• _Assigned task_: In the listing below, the lines starting with the line with "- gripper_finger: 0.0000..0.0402" and going on through the line with "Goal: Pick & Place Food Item" are to be reproduced exactly, and only those.

• _Provided material_:
Segment Open

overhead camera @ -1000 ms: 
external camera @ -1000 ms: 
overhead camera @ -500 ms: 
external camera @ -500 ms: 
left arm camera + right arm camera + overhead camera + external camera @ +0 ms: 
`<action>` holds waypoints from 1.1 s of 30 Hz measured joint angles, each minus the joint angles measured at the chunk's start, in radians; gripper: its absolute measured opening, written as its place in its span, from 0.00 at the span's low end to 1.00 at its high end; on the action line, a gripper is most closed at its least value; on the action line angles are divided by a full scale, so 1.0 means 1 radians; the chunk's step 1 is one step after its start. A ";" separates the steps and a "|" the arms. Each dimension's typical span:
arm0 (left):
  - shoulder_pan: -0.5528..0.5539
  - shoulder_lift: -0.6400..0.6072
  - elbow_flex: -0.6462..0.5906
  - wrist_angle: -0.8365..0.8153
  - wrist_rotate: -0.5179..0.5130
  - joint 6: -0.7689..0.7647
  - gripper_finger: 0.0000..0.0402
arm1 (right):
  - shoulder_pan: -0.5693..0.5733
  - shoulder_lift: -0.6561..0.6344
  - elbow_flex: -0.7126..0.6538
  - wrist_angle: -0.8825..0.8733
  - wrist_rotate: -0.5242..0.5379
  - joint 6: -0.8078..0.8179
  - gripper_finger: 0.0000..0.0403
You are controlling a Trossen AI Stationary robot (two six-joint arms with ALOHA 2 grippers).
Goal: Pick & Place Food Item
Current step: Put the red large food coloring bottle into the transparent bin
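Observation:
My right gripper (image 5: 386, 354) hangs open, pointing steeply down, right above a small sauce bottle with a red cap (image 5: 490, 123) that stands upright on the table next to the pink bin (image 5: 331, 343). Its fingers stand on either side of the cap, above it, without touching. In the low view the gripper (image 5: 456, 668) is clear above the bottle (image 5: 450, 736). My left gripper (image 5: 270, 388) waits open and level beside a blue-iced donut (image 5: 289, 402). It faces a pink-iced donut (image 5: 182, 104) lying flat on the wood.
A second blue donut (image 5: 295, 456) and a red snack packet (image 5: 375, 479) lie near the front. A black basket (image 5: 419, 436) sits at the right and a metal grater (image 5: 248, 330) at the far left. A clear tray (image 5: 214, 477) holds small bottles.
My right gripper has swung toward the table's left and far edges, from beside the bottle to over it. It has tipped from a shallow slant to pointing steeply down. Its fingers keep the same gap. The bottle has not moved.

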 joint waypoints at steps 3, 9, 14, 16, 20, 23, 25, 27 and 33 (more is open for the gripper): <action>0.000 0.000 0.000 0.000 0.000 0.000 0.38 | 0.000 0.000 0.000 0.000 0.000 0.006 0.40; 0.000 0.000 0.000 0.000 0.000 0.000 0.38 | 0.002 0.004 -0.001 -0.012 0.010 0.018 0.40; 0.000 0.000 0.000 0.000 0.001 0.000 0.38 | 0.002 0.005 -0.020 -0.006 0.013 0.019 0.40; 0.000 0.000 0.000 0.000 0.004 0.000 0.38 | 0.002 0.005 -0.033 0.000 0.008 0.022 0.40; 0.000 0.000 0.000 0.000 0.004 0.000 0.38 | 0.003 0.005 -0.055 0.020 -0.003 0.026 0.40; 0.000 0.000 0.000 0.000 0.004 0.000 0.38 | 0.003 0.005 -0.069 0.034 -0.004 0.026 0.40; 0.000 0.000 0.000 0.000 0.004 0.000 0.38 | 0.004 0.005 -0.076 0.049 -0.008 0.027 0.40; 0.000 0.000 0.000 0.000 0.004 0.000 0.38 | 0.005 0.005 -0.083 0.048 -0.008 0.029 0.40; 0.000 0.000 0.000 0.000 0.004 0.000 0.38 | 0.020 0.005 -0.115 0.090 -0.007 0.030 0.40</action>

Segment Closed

• _Answer to the problem_:
  - gripper_finger: 0.0000..0.0402
arm1 (right):
  - shoulder_pan: -0.5693..0.5733
  - shoulder_lift: -0.6561..0.6344
  - elbow_flex: -0.7126..0.6538
  - wrist_angle: -0.8825..0.8733
  - wrist_rotate: -0.5242..0.5379
  - joint 6: -0.8078..0.8179
  - gripper_finger: 0.0000..0.0403
You are controlling a Trossen AI Stationary robot (two six-joint arms with ALOHA 2 grippers).
Goal: Pick & Place Food Item

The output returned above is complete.